Mais le malaise de son père ne fait que croître et, en dépit des efforts de ses proches, Nenad ne pense qu’à regagner son pays. Maya invente même le mot de « Mostarghia », après avoir vu Nostalghia, le film du russe Andreï Tarkovski, pour décrire cette nostalgie qui « ronge les entrailles » de son père. La famille revient en Bosnie mais ils s’aperçoivent que le pays ne sera plus jamais le même et que Mostar est « désormais peuplée de veuves et d’orphelins, les femmes qui doivent subvenir seules aux besoins de leur progéniture, sont devenus des êtres de fer ».

« Tu prends conscience que nous naviguons dans un environnement malsain où la guerre n’a cessé que sur le papier. L’autre guerre, celle des mentalités et des rancunes, bat son plein puisque Mostar demeure scindée par une frontière invisible ». L’homme boit de plus en plus, fume à l’excès, désespéré d’avoir ramené ses « enfants dans un pays où tous les comptes sont loin d’être réglés ».

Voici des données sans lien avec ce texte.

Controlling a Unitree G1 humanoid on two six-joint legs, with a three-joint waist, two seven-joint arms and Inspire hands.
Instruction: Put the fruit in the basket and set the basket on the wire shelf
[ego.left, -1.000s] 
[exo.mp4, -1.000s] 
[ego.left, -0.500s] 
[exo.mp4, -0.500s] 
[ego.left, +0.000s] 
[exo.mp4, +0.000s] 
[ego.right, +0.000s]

Maya ne parviendra pas à empêcher la descente de son père vers l’abîme, auquel elle était attachée par « un cercle d’émotions excessives, typiquement slaves, où la haine et l’amour, la tristesse et le burlesque, sont tricotés en un même sentiment comme dans les films de Kusturica. Combien de fois n’ai-je pas essayé de sortir de ce cercle pathétique ? On ne se défit pas si facilement des Balkans et de leur folie millénaire ». En dépit de son affection, l’auteure reste aussi lucide sur les épreuves imposées par Nenad à sa famille et notamment à son épouse.

Le passé ne reviendra pas et la décision est bientôt prise de gagner le Canada, cette généreuse terre d’immigration où, dès le XIXe siècle, un Irlandais par exemple, pouvait venir « en Amérique changer la cadence du destin de son clan », écrit joliment Maya Ombasic. Mais Nenad ne s’habitue pas plus au pays, inconsolable, s’enfonçant peu à peu dans la dépression. Seul un bref séjour à Cuba en compagnie de sa fille, où il pense retrouver l’idéal communiste de sa jeunesse, lui donnera l’envie de peindre à nouveau. La maladie se déclare qui l’emportera, laissant ses proches anéantis avec cette question de Maya. « Pourquoi n’as-tu pas su apprécier les matins calmes de tous les pays où nous avons vécu ? »

Le retour à Mostar pour l’enterrement de Nenad fournit les plus belles pages de ce livre, souvent traversé par une émotion et une douleur vraies, celle de toute une génération broyée par la guerre et les convulsions de l’Histoire. L’auteure constate en foulant la terre de son enfance qu’un monde est perdu à tout jamais. « Les Bosniaques, et surtout les Mostarci, sont toujours nostalgiques du passé yougoslave, quand tout le monde vivait ensemble. Mais Mostar est aujourd’hui une ville déchirée ». Nenad rêvait de « retrouver une patrie qui n’existe plus ».